Lentil salad recipes are a vibrant and nutritious dish that seamlessly blends the earthy flavor of lentils with crisp vegetables and a zesty dressing. This refreshing salad is perfect for any occasion, whether served as a hearty main course or a side dish at gatherings. Packed with protein and fiber, it can be prepared in under 30 minutes, making it an ideal choice for busy weeknights or last-minute meal prep. The combination of crunchy cucumbers, sweet cherry tomatoes, and fresh herbs tossed in a light olive oil and lemon dressing creates an explosion of flavors that will excite your taste buds.
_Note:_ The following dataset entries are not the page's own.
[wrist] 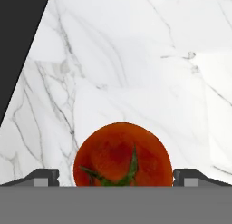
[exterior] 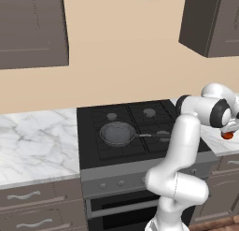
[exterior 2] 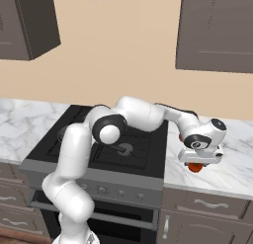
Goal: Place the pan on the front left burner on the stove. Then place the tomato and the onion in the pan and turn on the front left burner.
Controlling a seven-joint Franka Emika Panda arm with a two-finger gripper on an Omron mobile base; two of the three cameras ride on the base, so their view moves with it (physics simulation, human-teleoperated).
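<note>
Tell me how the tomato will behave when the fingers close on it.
The tomato is round and lies loose on the marble counter, so it may roll if nudged off-centre. Its glossy skin looks slippery, so it could squirt out from between the open fingers.

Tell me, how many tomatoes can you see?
1. The tomato sits on the white marble counter right of the stove, between the open gripper's fingertips. The arm could be hiding others.
</note>
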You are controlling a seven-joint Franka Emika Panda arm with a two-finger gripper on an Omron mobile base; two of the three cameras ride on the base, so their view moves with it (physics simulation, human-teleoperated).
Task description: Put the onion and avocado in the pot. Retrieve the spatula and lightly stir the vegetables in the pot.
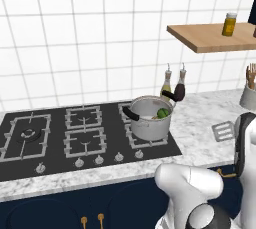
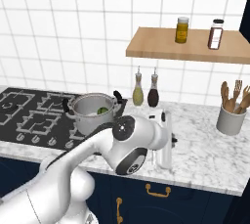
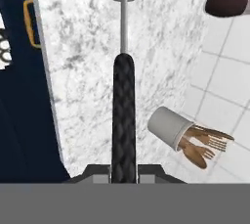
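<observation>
While the pot (image 1: 151,118) sits at centre frame on the stove (image 1: 75,133) with the avocado (image 1: 162,113) inside, the gripper (image 3: 123,173) at bottom centre of the hand view is closed around the spatula (image 3: 123,115), whose blade reaches the top edge above the marble counter (image 3: 83,71)

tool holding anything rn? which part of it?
Looks like the spatula, gripped at the near end of its black handle, blade pointing away over the marble counter. Fingertips themselves aren't clearly visible.

Two bottles (image 2: 145,90) stand beside utensil crock (image 2: 229,119).
</observation>
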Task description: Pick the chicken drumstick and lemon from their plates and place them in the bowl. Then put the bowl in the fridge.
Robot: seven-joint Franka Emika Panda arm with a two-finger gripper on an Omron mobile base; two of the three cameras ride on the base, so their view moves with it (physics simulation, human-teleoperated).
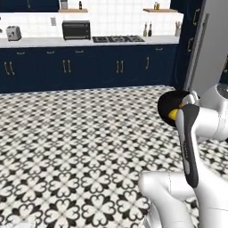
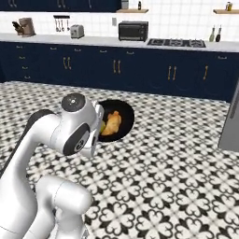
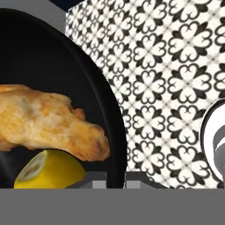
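Patterned kitchen floor beneath; the bowl [image 2: 122, 122] rides aloft, gripper [image 3: 115, 178] clamped on its rim; drumstick [image 3: 48, 123] and lemon [image 3: 50, 171] already inside; the fridge [image 1: 209, 49] still awaits nearby.

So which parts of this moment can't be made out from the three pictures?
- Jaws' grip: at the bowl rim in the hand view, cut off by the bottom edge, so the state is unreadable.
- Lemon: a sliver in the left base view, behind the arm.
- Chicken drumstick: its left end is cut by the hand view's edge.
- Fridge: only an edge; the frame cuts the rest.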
Dive into this easy-to-make lentil salad recipe and discover a delicious way to enjoy healthy eating.


Ingredients

Scale
  • 1 cup brown or green lentils
  • 1 cucumber, diced
  • 1 cup cherry tomatoes, halved
  • 1 small red onion, finely chopped
  • Fresh parsley or cilantro, chopped
  • 3 tablespoons extra virgin olive oil
  • 2 tablespoons fresh lemon juice
  • Salt and pepper to taste

Instructions

  1. Rinse the lentils under cold water until clear. In a pot, combine the rinsed lentils with three cups of water; boil over medium heat. Reduce heat and simmer uncovered for 20-25 minutes until tender but firm.
  2. While the lentils cook, chop the cucumber, halve the cherry tomatoes, and finely dice the red onion; place them in a large mixing bowl.
  3. In a small bowl, whisk together olive oil and lemon juice; season with salt and pepper.
  4. Once cooked and cooled slightly, add the lentils to the bowl with vegetables. Pour dressing over the mixture and toss gently until well combined.
  5. Add fresh herbs before serving; enjoy chilled or at room temperature.
  • Prep Time: 10 minutes
  • Cook Time: 25 minutes
  • Category: Salad
  • Method: Boiling
  • Cuisine: Mediterranean

Nutrition

  • Serving Size: 1 cup (240g)
  • Calories: 320
  • Sugar: 3g
  • Sodium: 120mg
  • Fat: 10g
  • Saturated Fat: 1g
  • Unsaturated Fat: 8g
  • Trans Fat: 0g
  • Carbohydrates: 48g
  • Fiber: 12g
  • Protein: 15g
  • Cholesterol: 0mg

Keywords: - For added flavor, soak lentils overnight to reduce cooking time. - Customize your salad by adding diced bell peppers or feta cheese for extra flavor. - Store leftovers in an airtight container for up to four days.